Tak lama kemudian tiba-tiba kawanku menyeletuk, agak mengumpat. “Demokrasi tai kucing!”
“Tidak ada demokrasi di negeri ini.” Sergahku berkeluh, “Di negeri ini siapapun presidennya, demokrasi hanyalah milik bergelintir orang yang duduk ditampuk kekuasaan. Dan korbannya adalah rakyat yang memilihnya! Satu lagi, mewujudkan demokasi sama halnya seperti mimpi di siang bolong. Sama susahnya menegakan buah zakar yang tak bersyahwat! Utopia! Memang sial hidup di negeri ini.”
***

Tak terasa malam telah terlewati dengan obrolan yang penuh tawa. Hari mendekati pagi. Kedai kopi sudah sepi dari pengunjung. Tinggal beberapa gelintir, termasuk aku dan kawanku, seorang pejuang tambun.
"Mari bergerak, Bung. Revolusi siap dimulai!" kata kawanku dengan semangat revolusioner seraya beranjak dari bangku yang lebih dari 5 jam telah diduduki.
"OK, kamerad! Dari dulu Saya sudah siapkan amunisi. Kelereng dan ketapel! Mari bergerilya." Jawabku tak kalah militan.
"HAHA XIXIXI..." Kami pun tertawa bersama untuk terakhir kalinya.
Seusai membayar empat gelas yang kami pesan, kami bersepakat untuk pergi dan  meninggalkan kedai kopi. Kemudian pulang menuju jalan ke rumah masing-masing. Aku menyusuri arah selatan sedang kawanku menuju ke utara. Dia ke kiri, aku ke kanan dan lalu berbelok kearah kiri. Tentunya berlainan arah dan tidak berlawanan. Kami masih tetap dan akan terus segaris massa. Konon katanya perbedaan itu indah? Demi perubahan, mari dielaborasikan. Sampai bertemu di medan laga.

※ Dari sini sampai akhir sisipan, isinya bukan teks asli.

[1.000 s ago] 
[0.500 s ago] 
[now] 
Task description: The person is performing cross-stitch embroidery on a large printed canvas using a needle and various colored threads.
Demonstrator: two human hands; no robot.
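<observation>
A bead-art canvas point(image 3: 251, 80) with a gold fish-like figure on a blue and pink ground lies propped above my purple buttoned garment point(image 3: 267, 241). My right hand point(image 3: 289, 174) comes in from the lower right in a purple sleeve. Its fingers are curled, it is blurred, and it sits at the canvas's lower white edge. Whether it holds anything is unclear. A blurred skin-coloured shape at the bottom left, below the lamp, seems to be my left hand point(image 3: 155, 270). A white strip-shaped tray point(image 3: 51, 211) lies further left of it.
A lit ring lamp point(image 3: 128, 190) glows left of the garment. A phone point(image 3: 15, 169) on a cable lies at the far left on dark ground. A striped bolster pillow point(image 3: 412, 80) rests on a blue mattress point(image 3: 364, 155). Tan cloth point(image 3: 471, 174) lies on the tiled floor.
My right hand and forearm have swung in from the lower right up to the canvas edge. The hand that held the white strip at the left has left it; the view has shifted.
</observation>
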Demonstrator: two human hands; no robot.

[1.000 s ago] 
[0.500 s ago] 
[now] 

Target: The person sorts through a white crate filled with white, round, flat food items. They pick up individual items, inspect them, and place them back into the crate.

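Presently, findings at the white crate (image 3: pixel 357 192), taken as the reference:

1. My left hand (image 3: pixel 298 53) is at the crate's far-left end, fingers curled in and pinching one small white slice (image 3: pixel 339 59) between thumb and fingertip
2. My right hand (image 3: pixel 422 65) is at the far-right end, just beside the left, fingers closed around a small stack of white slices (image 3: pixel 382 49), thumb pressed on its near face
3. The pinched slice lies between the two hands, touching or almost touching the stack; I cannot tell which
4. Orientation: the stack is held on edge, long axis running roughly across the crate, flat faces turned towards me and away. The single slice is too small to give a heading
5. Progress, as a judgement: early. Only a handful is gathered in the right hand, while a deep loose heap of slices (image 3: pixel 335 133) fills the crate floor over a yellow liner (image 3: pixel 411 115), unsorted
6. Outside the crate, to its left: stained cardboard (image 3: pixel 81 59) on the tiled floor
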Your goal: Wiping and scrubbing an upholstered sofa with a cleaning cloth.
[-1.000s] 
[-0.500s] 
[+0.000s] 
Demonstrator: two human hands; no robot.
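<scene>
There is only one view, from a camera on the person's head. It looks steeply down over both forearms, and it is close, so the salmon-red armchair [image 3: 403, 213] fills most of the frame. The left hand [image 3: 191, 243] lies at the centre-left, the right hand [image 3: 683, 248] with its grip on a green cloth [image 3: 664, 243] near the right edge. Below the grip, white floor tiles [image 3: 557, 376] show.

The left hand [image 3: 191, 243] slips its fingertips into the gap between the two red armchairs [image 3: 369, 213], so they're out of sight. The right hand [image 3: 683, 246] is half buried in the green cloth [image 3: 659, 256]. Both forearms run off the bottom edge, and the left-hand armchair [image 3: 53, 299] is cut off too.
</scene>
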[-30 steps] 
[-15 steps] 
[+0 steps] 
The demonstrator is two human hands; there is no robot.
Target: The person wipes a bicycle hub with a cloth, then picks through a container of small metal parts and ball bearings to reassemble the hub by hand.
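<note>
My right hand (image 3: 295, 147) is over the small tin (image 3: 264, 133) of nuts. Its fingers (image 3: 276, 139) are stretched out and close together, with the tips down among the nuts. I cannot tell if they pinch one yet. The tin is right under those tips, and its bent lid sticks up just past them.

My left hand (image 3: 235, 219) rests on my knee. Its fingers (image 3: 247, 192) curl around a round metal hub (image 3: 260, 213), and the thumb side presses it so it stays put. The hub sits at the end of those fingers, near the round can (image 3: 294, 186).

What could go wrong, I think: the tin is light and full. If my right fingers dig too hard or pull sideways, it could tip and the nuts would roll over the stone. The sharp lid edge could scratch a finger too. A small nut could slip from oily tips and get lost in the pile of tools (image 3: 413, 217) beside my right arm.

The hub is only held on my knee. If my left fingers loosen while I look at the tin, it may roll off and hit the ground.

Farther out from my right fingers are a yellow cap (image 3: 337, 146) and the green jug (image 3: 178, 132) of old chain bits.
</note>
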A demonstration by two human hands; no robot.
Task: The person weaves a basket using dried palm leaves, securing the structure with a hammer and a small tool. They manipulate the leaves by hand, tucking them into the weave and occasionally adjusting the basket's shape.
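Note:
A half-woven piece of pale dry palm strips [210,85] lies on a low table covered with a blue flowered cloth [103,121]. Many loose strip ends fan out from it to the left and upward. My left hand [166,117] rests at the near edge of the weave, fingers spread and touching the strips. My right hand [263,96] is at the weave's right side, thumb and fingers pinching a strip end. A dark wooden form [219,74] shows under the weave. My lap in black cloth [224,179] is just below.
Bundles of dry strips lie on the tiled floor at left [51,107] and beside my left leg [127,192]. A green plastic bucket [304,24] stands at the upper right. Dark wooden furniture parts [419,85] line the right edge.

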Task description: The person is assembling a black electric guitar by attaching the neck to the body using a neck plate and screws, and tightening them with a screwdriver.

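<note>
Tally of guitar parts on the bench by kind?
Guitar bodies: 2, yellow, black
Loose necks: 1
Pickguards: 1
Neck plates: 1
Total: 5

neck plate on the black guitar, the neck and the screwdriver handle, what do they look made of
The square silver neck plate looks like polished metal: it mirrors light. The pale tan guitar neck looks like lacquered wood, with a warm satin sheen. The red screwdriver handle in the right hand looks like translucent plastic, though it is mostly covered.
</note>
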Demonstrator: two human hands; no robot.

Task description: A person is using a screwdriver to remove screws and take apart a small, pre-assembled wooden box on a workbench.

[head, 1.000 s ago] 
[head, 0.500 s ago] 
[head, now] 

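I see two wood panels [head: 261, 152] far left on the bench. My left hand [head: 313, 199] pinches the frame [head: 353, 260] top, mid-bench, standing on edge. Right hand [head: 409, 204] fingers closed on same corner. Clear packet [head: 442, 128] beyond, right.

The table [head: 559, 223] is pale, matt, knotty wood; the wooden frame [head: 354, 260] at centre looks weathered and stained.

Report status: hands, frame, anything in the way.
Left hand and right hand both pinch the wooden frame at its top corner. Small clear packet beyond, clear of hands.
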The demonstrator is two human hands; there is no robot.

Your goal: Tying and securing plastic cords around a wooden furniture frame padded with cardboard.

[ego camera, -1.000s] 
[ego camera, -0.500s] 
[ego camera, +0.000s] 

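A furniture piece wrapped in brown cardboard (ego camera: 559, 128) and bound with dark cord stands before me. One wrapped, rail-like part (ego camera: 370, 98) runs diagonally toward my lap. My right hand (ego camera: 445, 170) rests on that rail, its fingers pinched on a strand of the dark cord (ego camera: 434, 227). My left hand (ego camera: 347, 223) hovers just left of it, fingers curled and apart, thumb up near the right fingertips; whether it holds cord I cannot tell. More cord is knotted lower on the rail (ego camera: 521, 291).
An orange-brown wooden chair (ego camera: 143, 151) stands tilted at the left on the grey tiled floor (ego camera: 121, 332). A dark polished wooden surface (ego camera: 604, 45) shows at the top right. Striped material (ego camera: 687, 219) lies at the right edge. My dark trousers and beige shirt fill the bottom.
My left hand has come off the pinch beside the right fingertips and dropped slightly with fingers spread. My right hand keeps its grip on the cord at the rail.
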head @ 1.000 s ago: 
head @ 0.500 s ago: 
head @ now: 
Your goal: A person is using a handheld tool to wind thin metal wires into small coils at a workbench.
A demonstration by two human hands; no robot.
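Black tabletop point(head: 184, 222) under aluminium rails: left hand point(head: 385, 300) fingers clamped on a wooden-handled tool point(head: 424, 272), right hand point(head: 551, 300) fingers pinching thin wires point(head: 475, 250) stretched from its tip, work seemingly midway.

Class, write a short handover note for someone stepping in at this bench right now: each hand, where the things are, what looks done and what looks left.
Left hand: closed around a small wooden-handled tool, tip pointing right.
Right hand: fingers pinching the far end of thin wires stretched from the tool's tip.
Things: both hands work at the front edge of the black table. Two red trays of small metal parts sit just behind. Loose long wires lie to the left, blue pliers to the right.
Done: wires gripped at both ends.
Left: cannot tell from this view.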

Sleman, 11 September  2010 disunting
di  jalan Simpang Karimata, 30 September, di tahun yang sama
(WFY)




NB
·         Tulisan ini tidak ditujukan kepada siapa-siapa, baik itu laki-laki maupun perempuan. Jika ada kesamaan nama tempat, lakon, peristiwa dan atau jalannya alur cerita maka itu faktor kebetulan saja.
·         Sekali lagi Tulisan ini hanya fantasi. Fiktif! Boleh dikatakan, mimpi buruk yang kerap mencandui tidur nyenyakku. “Memang sial hidup di negeri ini!!”


[1]  Tempik bahasa Jawa; Vagina. Tapi Tempik yang saya maksud adalah akronim iTEM aPIK. Nama Motor bebek yang  sampai saat ini.masih setia menemani saya kemana pun  hendak bepergian.
[2] Pesan Sponsor; Jika tidak pandai dan lihai berkendara,  jangan ditiru perbuatan itu! Berbahaya!
[3] Bersatulah Kaum Buruh Sedunia!!! (sebuah slogan dari  Manifesto Komunis  yang ditulis oleh Karl Marx & F. Engels) saya pelesetkan menjadi 'Bersatulah Kaum Miskin Sedunia!.
[4] Lirik lagu ‘Indonesia Oye’ yang dipopulerkan oleh Kepal SPI, Yogyakarta
[5]  MLM = Marxisme Lenin & Marxisme Mao Zedong.
[6]  Demor akronim dari Demoralisasi; kemerosotan akhlak; kerusakan moral. Tuduhan paling keji yang acapkali dilontarkan, dituduhkan oleh aktivis ‘kiri’ terhadap kawan seperjuangannya yang sedang mengalami patah semangat dalam perjuangannya.
[7] Kamerad; Kawan, bung.
[8] Darah itu merah, Jenderal!!! (kutipan dari film G 30 S/PKI yang di sutradarai -sekaligus Penulis- Arifin C Noer) saya pelesetkan menjadi 'Darah Saya masih merah, Jenderal!.
[9] Sekjen akronim dari Sekretaris Jenderal.
[10]  Karl Marx adalah anak seorang pendeta Kristen di Jerman, yang dikenal secara luas sebagai seorang filsuf dan sekaligus ekonom.